Although it was alleged the judicial bypass in AB405 could take 21-28 days, 30 years of experience in other states prove otherwise. The judicial bypass in other states is very efficient and timely and rarely takes longer than a few days. Teens are not forced to stand before a judge and jury. It is generally an action in front of a judge in chambers. Every effort is made to protect the girl’s privacy and dignity.

Including parental notification in a call for special session would allow it to get a proper hearing at a time when it has the highest possibility of passage. I fear without your intervention, pre-teens, teens and parents will not have the necessary protection in law for another thirty years.

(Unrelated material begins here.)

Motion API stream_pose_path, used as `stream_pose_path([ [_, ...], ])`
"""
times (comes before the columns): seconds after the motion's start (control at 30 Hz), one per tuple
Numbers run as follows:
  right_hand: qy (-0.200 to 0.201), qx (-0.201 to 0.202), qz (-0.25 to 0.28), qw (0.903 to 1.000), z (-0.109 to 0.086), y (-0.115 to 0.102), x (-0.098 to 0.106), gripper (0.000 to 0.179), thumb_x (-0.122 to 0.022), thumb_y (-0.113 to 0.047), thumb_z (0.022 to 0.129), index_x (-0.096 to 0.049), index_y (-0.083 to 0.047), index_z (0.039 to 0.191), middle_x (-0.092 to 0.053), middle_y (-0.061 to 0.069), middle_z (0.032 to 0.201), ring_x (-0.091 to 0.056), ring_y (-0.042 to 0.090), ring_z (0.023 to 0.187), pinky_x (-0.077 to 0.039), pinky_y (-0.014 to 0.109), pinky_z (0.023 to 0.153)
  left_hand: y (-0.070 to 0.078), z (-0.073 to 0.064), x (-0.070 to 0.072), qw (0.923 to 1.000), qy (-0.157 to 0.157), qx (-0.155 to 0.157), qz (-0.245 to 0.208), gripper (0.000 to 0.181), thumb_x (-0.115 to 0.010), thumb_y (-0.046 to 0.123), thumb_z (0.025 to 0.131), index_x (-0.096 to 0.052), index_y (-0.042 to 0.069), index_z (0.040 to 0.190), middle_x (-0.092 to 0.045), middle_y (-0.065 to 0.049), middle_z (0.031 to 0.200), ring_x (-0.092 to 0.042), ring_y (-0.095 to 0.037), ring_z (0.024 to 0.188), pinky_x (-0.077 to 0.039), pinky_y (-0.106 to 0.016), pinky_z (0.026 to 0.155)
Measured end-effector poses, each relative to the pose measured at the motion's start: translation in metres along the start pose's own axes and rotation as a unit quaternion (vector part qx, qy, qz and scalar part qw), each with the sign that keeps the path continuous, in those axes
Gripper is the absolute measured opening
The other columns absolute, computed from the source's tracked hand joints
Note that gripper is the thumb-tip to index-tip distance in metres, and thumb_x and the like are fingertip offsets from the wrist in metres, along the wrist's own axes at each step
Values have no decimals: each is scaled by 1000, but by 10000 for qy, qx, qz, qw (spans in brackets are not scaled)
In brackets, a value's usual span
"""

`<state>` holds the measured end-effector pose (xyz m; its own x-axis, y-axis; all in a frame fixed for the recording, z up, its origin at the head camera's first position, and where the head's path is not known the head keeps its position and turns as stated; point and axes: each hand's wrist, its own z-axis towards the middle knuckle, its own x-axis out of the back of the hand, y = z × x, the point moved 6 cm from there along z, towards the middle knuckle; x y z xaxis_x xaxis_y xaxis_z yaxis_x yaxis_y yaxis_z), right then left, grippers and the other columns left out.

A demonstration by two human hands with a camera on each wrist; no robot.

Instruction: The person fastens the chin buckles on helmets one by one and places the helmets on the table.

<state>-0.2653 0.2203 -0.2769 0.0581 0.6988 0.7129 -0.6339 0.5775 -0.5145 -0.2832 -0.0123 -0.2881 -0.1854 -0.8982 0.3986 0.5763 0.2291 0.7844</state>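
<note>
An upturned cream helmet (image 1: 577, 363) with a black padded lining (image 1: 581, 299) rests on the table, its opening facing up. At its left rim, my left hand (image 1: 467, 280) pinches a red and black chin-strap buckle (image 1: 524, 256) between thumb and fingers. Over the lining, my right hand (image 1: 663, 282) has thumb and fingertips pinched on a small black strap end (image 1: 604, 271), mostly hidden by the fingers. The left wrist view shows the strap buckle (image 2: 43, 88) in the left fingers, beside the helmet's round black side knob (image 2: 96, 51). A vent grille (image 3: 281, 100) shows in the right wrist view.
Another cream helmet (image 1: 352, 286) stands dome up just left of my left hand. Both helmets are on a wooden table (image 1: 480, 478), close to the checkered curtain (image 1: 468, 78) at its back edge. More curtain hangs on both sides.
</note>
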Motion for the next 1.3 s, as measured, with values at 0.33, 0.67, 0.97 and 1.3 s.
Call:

I am giving you the first opportunity to right a horrible wrong. As you know, I am passionate about the safety of our children. Like many parents in the state of Nevada, I will not rest until young girls and the rights of their parents are protected.

Please call me as soon as possible. I know that you understand that time is of the essence.

For their lives,


Melissa Clement, Nevada Right to Life, President

2 thoughts on “A Chance to Right a Wrong….

  1. I strongly support of Nevadamomscare.org. We parents need to know and have the right to know about our children’s decisions when it comes to Faith and morals.